▸ Available data
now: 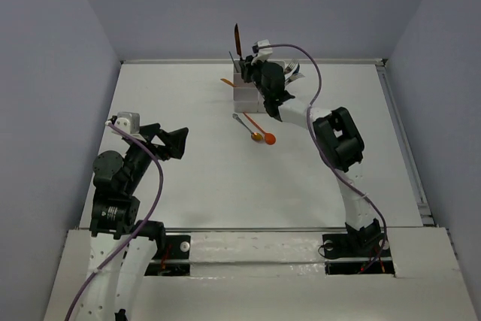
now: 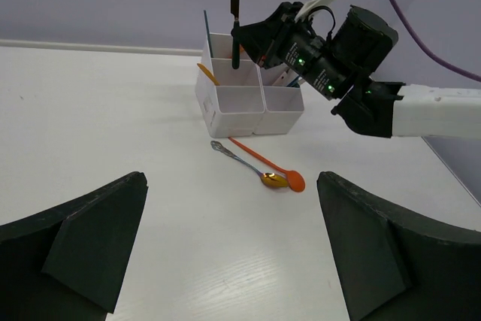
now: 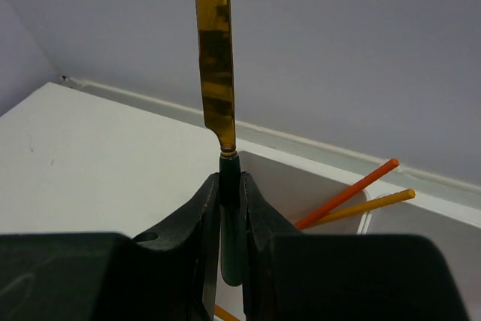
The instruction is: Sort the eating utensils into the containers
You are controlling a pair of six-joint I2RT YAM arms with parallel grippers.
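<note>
Holding a green-handled utensil (image 3: 216, 58) upright, gold blade up, the right gripper (image 3: 230, 186) was clamped on its handle over the white containers (image 2: 239, 107) at the bench's (image 1: 188, 201) far side. The left gripper (image 1: 179, 143) hung wide open and empty, well apart. An orange spoon (image 2: 295, 182) lay just beside the containers.

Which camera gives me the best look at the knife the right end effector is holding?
Right wrist: the knife is close up, green handle clamped in the right end effector, gold blade upright. Left wrist shows it whole but small, over the containers. Top external shows only a thin sliver.
</note>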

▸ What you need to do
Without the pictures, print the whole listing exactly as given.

▸ Task answer
now: 
now: 
now: 
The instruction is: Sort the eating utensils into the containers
You are controlling a pair of six-joint I2RT YAM arms with parallel grippers.
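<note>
Holding a green-handled utensil (image 3: 216, 58) upright, gold blade up, the right gripper (image 3: 230, 186) was clamped on its handle over the white containers (image 2: 239, 107) at the bench's (image 1: 188, 201) far side. The left gripper (image 1: 179, 143) hung wide open and empty, well apart. An orange spoon (image 2: 295, 182) lay just beside the containers.

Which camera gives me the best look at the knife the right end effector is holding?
Right wrist: the knife is close up, green handle clamped in the right end effector, gold blade upright. Left wrist shows it whole but small, over the containers. Top external shows only a thin sliver.
</note>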

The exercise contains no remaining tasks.